What is being asked ->
The first line of the entries through the line bearing "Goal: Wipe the": copy these lines exactly and return nothing else.

Working data ->

▶

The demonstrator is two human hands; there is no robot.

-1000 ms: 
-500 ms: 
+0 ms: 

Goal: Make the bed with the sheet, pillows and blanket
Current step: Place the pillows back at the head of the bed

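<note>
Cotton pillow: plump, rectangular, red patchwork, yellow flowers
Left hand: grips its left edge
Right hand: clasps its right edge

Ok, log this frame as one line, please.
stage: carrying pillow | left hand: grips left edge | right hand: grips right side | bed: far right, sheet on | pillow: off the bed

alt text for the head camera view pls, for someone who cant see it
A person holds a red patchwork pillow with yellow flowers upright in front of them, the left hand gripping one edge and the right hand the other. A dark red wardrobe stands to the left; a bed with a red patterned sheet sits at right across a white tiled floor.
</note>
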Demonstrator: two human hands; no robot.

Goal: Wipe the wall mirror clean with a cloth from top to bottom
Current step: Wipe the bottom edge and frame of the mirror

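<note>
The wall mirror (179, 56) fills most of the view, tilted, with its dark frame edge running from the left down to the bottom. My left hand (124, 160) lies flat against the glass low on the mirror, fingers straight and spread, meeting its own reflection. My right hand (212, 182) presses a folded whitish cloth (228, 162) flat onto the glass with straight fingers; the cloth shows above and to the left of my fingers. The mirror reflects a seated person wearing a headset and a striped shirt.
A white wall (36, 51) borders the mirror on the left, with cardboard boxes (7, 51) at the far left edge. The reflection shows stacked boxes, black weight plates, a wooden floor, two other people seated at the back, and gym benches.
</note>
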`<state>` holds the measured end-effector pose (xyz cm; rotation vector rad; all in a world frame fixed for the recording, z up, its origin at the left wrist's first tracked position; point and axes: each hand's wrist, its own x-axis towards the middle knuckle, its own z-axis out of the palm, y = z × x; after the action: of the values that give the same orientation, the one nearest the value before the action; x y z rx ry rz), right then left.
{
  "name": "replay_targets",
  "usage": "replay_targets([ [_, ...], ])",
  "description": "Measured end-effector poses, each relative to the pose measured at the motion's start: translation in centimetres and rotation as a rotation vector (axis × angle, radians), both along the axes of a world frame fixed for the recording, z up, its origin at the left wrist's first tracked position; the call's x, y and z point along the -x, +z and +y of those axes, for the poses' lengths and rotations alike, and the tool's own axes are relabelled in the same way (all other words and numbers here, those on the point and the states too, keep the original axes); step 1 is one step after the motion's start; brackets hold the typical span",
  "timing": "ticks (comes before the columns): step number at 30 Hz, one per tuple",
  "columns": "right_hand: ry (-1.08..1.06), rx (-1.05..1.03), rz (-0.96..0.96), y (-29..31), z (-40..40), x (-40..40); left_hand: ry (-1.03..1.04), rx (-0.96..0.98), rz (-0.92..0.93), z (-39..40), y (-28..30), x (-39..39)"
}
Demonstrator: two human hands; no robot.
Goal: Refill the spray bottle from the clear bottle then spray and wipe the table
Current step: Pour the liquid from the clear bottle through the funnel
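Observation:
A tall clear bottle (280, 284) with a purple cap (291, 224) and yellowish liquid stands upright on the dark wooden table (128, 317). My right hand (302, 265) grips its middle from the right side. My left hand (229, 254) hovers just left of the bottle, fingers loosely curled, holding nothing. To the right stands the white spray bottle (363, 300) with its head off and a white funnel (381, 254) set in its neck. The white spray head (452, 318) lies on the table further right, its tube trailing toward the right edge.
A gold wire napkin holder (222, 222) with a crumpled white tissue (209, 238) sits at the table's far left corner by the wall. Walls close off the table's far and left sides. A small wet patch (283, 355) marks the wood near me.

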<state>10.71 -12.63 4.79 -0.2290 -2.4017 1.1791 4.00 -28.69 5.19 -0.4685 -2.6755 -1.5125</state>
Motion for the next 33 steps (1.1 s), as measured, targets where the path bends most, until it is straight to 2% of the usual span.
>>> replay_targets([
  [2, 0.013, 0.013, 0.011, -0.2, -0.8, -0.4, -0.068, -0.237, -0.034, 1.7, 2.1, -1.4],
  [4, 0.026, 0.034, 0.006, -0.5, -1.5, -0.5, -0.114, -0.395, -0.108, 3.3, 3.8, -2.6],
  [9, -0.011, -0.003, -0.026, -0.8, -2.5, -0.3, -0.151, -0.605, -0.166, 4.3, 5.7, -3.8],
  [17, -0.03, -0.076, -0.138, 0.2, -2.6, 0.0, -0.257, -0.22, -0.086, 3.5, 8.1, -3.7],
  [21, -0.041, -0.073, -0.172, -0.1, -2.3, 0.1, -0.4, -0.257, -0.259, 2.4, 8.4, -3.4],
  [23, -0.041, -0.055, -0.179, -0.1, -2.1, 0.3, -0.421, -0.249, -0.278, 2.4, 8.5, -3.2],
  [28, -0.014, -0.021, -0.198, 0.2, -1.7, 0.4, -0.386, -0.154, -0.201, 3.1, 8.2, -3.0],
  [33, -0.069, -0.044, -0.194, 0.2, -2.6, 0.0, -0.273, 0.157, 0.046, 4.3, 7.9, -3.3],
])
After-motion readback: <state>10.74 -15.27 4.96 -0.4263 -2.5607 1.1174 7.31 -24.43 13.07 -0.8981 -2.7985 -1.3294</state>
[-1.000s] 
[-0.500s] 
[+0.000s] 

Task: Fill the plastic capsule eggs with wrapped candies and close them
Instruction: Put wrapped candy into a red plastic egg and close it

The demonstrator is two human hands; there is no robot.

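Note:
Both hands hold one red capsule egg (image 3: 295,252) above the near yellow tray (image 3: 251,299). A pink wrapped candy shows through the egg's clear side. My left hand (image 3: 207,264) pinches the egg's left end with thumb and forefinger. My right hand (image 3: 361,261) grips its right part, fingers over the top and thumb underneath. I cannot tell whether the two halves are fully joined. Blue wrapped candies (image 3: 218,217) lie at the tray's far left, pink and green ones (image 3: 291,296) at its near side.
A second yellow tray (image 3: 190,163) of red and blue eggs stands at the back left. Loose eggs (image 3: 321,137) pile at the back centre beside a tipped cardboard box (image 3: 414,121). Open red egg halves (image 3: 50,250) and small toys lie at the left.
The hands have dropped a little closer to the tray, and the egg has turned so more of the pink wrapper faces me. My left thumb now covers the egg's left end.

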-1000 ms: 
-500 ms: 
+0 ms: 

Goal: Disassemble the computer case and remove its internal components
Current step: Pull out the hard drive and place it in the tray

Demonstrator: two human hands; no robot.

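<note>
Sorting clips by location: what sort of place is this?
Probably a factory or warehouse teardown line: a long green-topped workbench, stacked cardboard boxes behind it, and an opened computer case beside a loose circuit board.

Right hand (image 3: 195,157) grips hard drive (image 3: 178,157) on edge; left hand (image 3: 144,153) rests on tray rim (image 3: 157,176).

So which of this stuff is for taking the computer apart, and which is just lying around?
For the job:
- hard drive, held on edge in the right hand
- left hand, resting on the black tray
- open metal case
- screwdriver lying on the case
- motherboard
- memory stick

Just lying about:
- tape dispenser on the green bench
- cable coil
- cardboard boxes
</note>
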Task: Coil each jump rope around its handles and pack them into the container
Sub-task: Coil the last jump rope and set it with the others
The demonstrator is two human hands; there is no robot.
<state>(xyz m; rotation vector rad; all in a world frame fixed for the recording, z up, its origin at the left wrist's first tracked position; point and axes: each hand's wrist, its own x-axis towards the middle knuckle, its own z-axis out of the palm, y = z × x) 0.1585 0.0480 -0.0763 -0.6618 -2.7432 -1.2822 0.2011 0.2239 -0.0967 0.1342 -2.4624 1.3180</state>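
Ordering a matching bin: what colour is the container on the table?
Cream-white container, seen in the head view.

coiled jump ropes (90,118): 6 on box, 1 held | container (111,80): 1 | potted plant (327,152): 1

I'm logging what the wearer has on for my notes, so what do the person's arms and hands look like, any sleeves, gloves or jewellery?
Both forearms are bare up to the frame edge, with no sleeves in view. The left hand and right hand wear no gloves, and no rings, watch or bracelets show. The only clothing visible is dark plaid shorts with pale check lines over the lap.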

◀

Output below ->
The demonstrator is two human hands; there is no robot.

-1000 ms: 
-500 ms: 
+0 ms: 

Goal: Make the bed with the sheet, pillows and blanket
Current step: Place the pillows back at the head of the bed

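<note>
Cotton pillow: plump, rectangular, red patchwork, yellow flowers
Left hand: grips its left edge
Right hand: clasps its right edge

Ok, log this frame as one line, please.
stage: carrying pillow | left hand: grips left edge | right hand: grips right side | bed: far right, sheet on | pillow: off the bed

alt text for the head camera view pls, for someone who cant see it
A person holds a red patchwork pillow with yellow flowers upright in front of them, the left hand gripping one edge and the right hand the other. A dark red wardrobe stands to the left; a bed with a red patterned sheet sits at right across a white tiled floor.
</note>
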Demonstrator: two human hands; no robot.

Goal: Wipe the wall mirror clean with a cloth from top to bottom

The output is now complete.